As there is no mention of unsolicited authentication responses in the main OpenID authentication specification, it is worth looking at what checking the RP should do. This includes:

  • Is this OP still authoritative for the claimed ID? This is checked by performing discovery on the claimed ID and verifying that it results in the same server URL and local ID as given in the response.
  • Did the message come from the OP? As with a standard response, there should be a signature for the fields. Since the OP does not know what association to use for the signature, a new private association will be used. By issuing a “check_authentication” request to the OP, the RP can verify that the message originated from the OP.

If these checks fail the RP should respond with a 404 HTTP error code, which tells the OP to stop sending updates. If the message is valid, the RP can update the user’s profile data.

Caveats

While the Attribute Exchange extension provides significant features above those provided by Simple Registration, but it still has its limitations:

  1. Any attribute values provided to the RP are self-asserted.
  2. Related to the above, there is no way for a third party to make assertions about attribute values.
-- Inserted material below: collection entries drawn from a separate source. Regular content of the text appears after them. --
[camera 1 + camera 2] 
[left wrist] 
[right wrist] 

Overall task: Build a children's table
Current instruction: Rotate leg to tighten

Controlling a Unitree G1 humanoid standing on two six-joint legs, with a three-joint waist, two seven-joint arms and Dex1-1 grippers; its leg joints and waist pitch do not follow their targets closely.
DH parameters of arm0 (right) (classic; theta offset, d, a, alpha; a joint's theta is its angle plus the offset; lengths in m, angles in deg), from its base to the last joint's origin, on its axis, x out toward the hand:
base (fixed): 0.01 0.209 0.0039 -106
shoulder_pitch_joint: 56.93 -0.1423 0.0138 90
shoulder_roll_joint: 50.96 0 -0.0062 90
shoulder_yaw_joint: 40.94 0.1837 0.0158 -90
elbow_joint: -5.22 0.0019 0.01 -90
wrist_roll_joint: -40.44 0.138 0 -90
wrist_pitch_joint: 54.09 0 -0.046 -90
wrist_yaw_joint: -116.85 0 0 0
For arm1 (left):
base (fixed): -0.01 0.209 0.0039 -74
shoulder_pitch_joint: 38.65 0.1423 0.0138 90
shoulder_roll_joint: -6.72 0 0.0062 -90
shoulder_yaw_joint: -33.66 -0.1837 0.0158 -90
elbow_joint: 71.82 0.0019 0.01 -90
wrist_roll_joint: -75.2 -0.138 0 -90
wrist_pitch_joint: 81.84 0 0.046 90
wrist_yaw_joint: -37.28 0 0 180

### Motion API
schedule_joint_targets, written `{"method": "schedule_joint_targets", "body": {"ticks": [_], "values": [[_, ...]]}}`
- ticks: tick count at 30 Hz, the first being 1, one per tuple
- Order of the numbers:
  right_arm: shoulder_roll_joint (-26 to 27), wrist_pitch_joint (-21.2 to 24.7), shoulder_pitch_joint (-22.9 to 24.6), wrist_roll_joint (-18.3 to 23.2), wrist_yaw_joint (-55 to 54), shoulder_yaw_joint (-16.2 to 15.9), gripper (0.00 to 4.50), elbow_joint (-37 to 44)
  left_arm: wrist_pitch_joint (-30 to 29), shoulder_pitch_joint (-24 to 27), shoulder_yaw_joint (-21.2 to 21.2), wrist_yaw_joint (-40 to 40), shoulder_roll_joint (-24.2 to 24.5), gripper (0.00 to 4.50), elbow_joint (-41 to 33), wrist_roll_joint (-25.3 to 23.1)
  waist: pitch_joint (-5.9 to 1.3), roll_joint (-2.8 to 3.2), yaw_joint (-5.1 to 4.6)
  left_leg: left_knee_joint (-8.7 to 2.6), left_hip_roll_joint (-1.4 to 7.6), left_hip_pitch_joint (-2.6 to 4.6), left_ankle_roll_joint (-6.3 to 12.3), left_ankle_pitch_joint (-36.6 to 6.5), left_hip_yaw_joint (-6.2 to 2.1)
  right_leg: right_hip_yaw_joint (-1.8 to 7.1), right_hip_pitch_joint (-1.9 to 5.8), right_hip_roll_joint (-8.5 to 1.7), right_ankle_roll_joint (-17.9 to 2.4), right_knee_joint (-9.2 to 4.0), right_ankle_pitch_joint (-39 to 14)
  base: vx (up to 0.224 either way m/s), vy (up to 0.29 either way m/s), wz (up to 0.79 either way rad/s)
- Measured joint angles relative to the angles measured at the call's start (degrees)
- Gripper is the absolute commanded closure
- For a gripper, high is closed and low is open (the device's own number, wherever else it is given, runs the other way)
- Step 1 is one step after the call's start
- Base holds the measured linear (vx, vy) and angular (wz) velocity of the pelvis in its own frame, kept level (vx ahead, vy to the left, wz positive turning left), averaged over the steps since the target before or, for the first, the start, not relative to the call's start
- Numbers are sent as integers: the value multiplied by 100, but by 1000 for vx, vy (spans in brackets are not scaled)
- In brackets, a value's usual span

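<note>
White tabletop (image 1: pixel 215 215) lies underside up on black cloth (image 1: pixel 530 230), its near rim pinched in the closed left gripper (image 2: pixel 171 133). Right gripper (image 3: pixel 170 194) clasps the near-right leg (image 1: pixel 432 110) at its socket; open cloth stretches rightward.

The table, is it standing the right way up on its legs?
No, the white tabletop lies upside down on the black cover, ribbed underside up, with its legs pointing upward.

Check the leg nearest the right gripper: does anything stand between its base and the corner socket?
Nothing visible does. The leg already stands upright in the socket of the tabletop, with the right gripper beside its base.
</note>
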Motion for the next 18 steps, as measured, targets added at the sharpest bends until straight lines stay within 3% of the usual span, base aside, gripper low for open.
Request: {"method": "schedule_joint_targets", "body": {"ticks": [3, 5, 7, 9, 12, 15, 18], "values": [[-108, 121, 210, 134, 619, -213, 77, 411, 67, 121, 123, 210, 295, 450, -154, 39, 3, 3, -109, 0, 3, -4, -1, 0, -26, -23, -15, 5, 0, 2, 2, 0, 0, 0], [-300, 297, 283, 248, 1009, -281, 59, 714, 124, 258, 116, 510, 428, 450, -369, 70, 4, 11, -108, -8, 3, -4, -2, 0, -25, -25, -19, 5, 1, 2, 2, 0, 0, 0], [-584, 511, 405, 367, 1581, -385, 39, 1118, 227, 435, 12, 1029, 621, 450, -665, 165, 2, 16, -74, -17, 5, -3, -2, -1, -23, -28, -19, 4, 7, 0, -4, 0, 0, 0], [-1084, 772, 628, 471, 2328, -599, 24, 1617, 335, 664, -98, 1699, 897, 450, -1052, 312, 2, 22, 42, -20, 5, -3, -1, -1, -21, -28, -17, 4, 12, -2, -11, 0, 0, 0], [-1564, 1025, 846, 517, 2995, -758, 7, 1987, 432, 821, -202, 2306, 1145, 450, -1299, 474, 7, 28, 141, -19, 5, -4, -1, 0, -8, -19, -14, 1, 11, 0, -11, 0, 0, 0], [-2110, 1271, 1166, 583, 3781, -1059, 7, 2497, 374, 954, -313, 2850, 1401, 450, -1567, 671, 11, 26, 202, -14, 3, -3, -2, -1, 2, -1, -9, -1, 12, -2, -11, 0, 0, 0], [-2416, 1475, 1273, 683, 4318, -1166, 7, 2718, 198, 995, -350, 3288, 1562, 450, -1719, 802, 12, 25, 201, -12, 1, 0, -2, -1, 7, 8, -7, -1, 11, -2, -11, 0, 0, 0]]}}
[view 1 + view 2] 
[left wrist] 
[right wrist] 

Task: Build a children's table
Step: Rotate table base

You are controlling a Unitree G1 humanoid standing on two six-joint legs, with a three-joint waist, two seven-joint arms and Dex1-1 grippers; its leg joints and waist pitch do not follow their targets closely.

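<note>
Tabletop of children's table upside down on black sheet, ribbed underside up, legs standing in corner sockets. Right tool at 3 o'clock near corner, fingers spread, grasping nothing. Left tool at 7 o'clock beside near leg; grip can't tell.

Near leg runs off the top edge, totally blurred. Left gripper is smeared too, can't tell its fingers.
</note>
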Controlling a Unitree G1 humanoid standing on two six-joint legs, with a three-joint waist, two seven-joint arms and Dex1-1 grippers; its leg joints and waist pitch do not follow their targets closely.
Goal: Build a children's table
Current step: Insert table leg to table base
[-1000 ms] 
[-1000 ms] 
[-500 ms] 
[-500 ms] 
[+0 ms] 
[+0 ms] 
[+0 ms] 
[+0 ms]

For (1), the solution is to perform the same level of verification on the attribute value as if the user had entered it directly. So an OpenID enabled mailing list manager should verify the email address provided by attribute exchange before subscribing the user. In contrast, an OpenID enabled shop probably doesn’t need to do further verification of the user’s shipping address (since it is in the user’s best interest to provide correct information).

The exception to this rule is when there is some other trust relationship between the OP and RP. For instance, if the RP knows that the OP will only send an email address if it has first been validated, then it may decide to trust the email address without performing its own validation checks. This is most likely to be useful in closed systems that happen to be using OpenID for single sign-on.